In an untitled letter, OIVD asked LabCorp CEO David King to meet to discuss its OvaSure Yale test, saying that the agency believes “you are offering a high-risk test that has not received adequate clinical validation and may harm the public health.”

LabCorp spokesman Eric Lindblom said that LabCorp is working with the agency to review the clinical data related to the test but believes that the research that supports its use is solid.

The OvaSure test was developed by Yale University School of Medicine researchers to discriminate between disease-free women and ovarian cancer patients. LabCorp launched the service for the test, a six-panel biomarker, commercially in late June and continues to offer it.

Steve Gutman, MD, director of OIVD, said that he “cannot discuss product-specific reviews or compliance interests.”

Glen Freiberg, president of RCQ Consulting (San Diego), believes that FDA is using the LabCorp OvaSure test to set an example of what it means by “enforcement discretion” for laboratory-developed tests (LDT), or home-brew tests, that could be subject to the draft IVDMIA guidance. LDTs are developed and performed in the company’s laboratory for in-house use as a test service.

“To make a point, OIVD is dipping its toe toward coercion through the publicity of an untitled, yet public letter,” he said.

Freiberg said that when he was an FDA investigator, the agency occasionally would supplement local authorities and conduct restaurant inspections. What OIVD is doing with LabCorp is the same strategy and that the application of enforcement discretion, while sending a message, is inconsistent and unfair.

The problem with enforcement discretion, Freiberg said, is that it is not uniform or predictable. “Unless FDA is going to be definitive and treat everyone the same way, why should enforcement discretion be representative of FDA policy?” he said.

To be fair, Freiberg said, “FDA needs to decide what it is going to regulate and promulgate regulations and not try to regulate by guidance document or draft guidance document. The job of a regulatory affairs professional is just about impossible in situations like this because you have little way of knowing when you are crossing any official line.”

Freiberg said that another example of OIVD’s enforcement discretion over LDTs is the letter it sent to Exact Sciences in November 2007 about its stool-based DNA test for colorectal cancer screening, PreGen-Plus. In the letter, FDA said it believed that the commercial PreGen-Plus assay is a medical device requiring premarket approval or clearance.

LabCorp had purchased the rights to this test and had been marketing PreGen-Plus but it no longer does, Lindblom said. The stoppage is not related to FDA’s letter, he said. However, LabCorp is offering its own test, ColoSure, which is also a single marker laboratory-developed, stool-based DNA test.

Gutman would not comment on whether OIVD’s recent letters were examples of its enforcement discretion under the draft guidance. “The letters represent OIVD queries and are not subject to public discussion,” he said. Yet, the letters were made public, and Gutman has maintained that industry must evaluate the risks.
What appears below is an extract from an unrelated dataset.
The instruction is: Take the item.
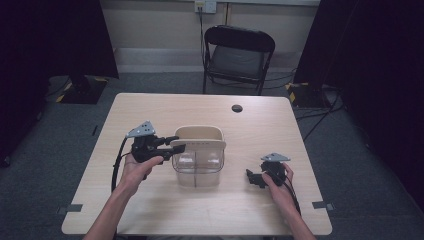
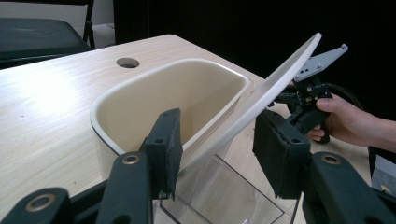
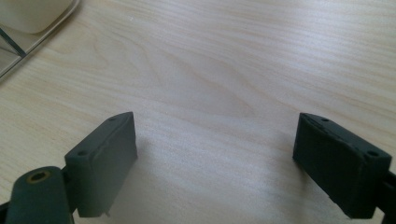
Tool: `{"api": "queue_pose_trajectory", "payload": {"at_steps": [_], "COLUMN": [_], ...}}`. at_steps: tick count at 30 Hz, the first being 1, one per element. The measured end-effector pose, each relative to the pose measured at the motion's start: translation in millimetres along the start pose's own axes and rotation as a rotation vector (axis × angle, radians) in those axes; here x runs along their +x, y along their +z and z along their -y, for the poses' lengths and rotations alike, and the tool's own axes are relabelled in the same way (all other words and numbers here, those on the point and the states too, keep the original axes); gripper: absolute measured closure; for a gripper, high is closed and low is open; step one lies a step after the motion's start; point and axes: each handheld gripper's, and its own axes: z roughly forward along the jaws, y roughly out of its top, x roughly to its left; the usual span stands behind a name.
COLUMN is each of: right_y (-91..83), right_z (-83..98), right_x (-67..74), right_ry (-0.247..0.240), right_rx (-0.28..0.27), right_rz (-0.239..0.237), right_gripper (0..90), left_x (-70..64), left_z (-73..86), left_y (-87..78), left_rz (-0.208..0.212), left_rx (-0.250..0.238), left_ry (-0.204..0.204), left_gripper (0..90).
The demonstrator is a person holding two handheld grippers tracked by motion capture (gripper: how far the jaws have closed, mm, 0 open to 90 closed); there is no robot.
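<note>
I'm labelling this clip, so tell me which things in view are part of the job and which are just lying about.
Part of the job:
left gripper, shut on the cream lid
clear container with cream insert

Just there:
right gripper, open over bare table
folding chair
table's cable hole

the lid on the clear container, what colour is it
Cream, a pale beige. The lid shows best in the left gripper view, tilted up over the clear container.

Black folding chair (image 1: 239,56) behind wooden table (image 1: 165,107); grey carpet (image 1: 45,150); dark curtains (image 1: 380,55).
</note>
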Motion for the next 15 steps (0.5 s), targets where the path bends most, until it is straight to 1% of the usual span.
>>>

However, Gutman also said that FDA “continues to apply enforcement discretion to laboratory-developed tests” while two policies are under review: FDA’s draft guidance on IVDMIAs and the Secretary’s Advisory Committee on Genetics, Health and Society (SACGHS) report, which recommends how to move forward with issues related to laboratory-developed tests, especially those related to genetics and genomics.
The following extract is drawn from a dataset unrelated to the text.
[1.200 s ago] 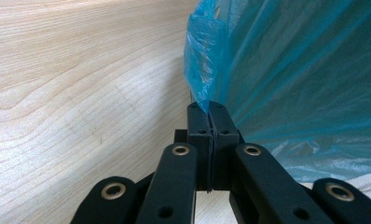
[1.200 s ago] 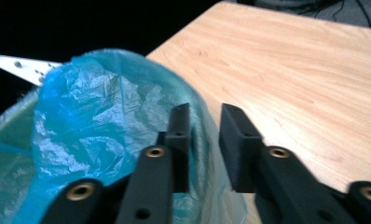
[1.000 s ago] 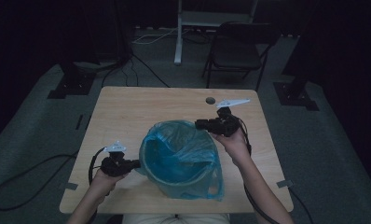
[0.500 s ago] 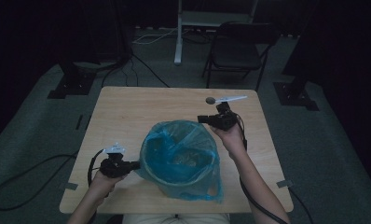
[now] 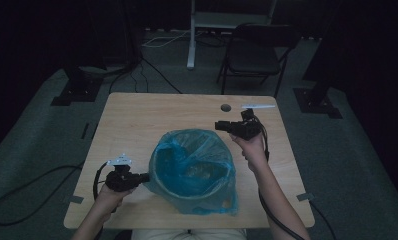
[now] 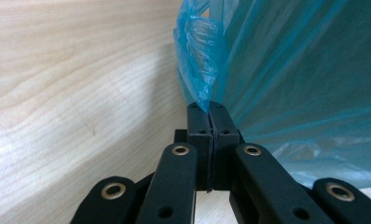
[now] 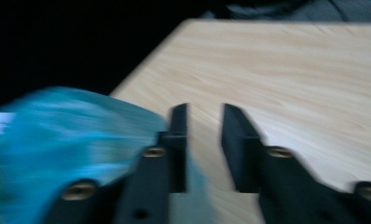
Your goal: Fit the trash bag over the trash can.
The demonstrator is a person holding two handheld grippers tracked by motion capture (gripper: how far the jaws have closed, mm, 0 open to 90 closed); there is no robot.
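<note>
Tension on the blue bag liner (image 5: 194, 170), draped over a bin at the table's (image 5: 137, 120) near edge, comes from the left gripper (image 6: 207, 109) pinching its film, while the right gripper (image 7: 203, 126), jaws just parted and empty, stands beside the rim.

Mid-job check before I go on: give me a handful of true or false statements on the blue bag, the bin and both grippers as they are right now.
1. The left gripper is clamped on a fold of the blue bag. True.
2. The right gripper holds the bag's rim. False: its jaws have just been opening, nothing is between them, and the bag lies beside them.
3. The bag lines a bin standing on the wooden table. True.
4. The bag lies flat and folded on the table. False: it is spread open over the bin.
5. The folding chair stands on the floor beyond the table. True.
</note>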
Freiberg believes LabCorp may challenge FDA on its position regarding its LDTs and could be successful because OIVD really cannot enforce a guidance or a draft guidance. “There has to be a regulatory basis for enforcement,” he said. “When you go to court, you have to show what the regulatory basis is for what you are doing and how you’re applying it uniformly, and I don’t know that FDA can do that.”
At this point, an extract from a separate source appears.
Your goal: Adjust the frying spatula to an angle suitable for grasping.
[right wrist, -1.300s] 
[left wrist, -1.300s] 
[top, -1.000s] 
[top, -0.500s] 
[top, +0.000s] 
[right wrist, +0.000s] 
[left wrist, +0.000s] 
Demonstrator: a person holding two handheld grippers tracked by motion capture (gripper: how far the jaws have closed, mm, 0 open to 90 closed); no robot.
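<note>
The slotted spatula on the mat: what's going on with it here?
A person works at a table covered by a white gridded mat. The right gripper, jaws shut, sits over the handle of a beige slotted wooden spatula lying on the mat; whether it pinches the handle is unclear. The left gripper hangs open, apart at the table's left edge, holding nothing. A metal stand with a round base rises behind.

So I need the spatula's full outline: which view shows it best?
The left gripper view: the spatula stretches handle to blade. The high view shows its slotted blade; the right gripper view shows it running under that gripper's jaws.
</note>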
The situation is somewhat unfair to OIVD as well, Freiberg said. Congress has provided a laboratory regulation through the Clinical Laboratory Improvement Amendments (CLIA) and a manufacturing/marketing/distribution regulation through the Federal Food, Drug, and Cosmetic Act, he said. “Congress has not addressed in sufficient detail how the two agencies are to handle the blend when the lab becomes a manufacturer with marketing claims for innovative products.”